Work instruction »
Scan the data below and report how many lines include the word "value". Nothing else is wanted.

Supplied material »
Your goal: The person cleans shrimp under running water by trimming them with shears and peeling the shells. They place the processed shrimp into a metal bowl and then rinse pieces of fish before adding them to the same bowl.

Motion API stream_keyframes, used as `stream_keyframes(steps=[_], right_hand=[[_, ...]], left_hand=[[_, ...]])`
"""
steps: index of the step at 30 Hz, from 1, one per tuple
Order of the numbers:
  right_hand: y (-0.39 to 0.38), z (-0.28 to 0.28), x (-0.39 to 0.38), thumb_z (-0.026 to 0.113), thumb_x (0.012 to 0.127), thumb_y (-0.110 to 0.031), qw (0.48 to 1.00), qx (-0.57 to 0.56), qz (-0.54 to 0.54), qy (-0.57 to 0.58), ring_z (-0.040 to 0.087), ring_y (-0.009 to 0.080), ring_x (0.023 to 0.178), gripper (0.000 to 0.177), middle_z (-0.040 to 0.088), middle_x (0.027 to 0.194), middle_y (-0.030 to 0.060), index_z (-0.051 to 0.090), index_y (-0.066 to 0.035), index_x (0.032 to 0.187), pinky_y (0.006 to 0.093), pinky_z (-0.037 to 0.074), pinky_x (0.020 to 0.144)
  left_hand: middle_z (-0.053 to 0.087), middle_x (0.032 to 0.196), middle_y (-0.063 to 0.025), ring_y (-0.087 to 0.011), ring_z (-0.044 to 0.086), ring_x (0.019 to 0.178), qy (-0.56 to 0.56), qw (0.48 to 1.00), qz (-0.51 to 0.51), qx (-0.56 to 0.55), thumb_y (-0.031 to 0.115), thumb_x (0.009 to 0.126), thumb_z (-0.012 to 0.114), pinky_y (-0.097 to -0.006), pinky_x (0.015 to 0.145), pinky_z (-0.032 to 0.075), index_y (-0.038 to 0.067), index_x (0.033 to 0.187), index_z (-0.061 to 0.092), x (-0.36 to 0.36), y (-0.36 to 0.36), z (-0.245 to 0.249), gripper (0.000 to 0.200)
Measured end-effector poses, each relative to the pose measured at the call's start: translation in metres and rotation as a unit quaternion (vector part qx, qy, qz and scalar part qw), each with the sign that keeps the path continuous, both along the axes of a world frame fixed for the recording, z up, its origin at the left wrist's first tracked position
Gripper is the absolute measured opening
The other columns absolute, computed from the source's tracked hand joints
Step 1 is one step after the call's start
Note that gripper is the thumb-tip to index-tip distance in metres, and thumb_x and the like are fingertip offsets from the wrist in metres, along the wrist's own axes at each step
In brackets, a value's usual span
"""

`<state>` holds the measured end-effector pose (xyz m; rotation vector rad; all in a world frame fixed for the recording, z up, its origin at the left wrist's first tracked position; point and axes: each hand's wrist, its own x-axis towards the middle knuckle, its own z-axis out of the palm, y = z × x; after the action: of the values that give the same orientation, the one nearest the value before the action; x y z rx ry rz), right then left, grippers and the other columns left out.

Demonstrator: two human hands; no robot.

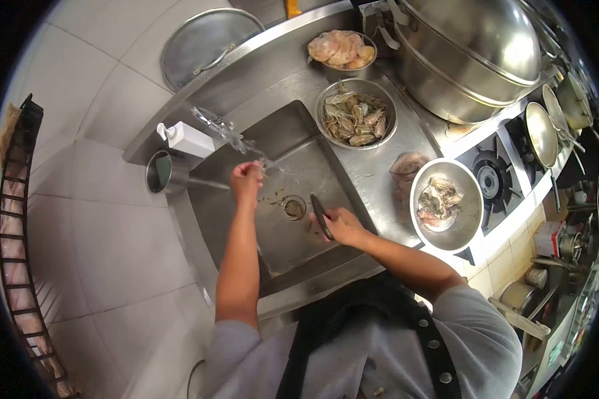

Task answer »
2